A quick scroll through TikTok or Amazon’s self-help book offerings will uncover thousands of get rich/healthy/happy-quick schemes, and Bernstein’s punchy book titles, such as The Universe Has Your Back and Miracles Now also imply a magic-pill type solution to our problems.
But within their pages you’ll discover that according to Bernstein – whose former life as a successful publicist no doubt taught her the importance of good marketing and a snappy headline – manifestation is a lifelong, often difficult, process of inner reflection, trauma processing and reframing beliefs.
“The most important book I’ve written to date is called Happy Days, and the subtitle (reads) Transforming Traumas from Your Past So You Can Become Free in the Present,” she says.
“It’s a really important journey that I would invite anyone to be brave enough to go on because we do have the ability to let our inner world dictate our life experience, but that doesn’t come without commitment, practice and the courage to look inward.”
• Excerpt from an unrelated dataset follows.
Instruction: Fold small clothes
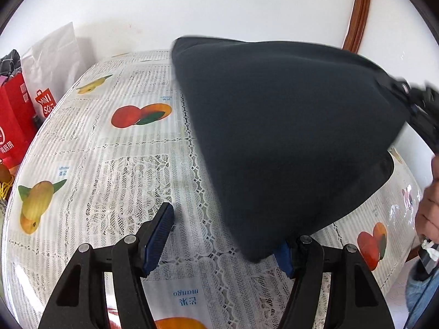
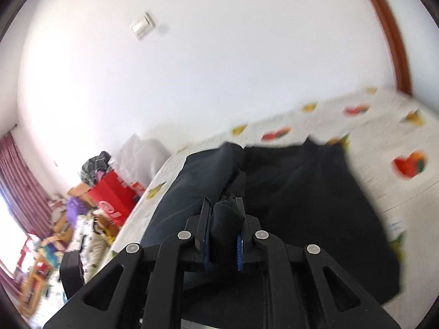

The idea that nothing will come into a person’s life without commitment is one that Norton does share with Bernstein. “As Wayne Gretzky, the hockey player, said once, you miss 100 per cent of the shots you don’t take, so you’ve got to take the shots,” Norton says.
“If you really want to find a partner, you’ve got to get on the apps or join the social groups or whatever works for you, but sitting in your flat wanting and expecting Prince Charming is going to knock on your door, you’re going to be waiting a very long time.”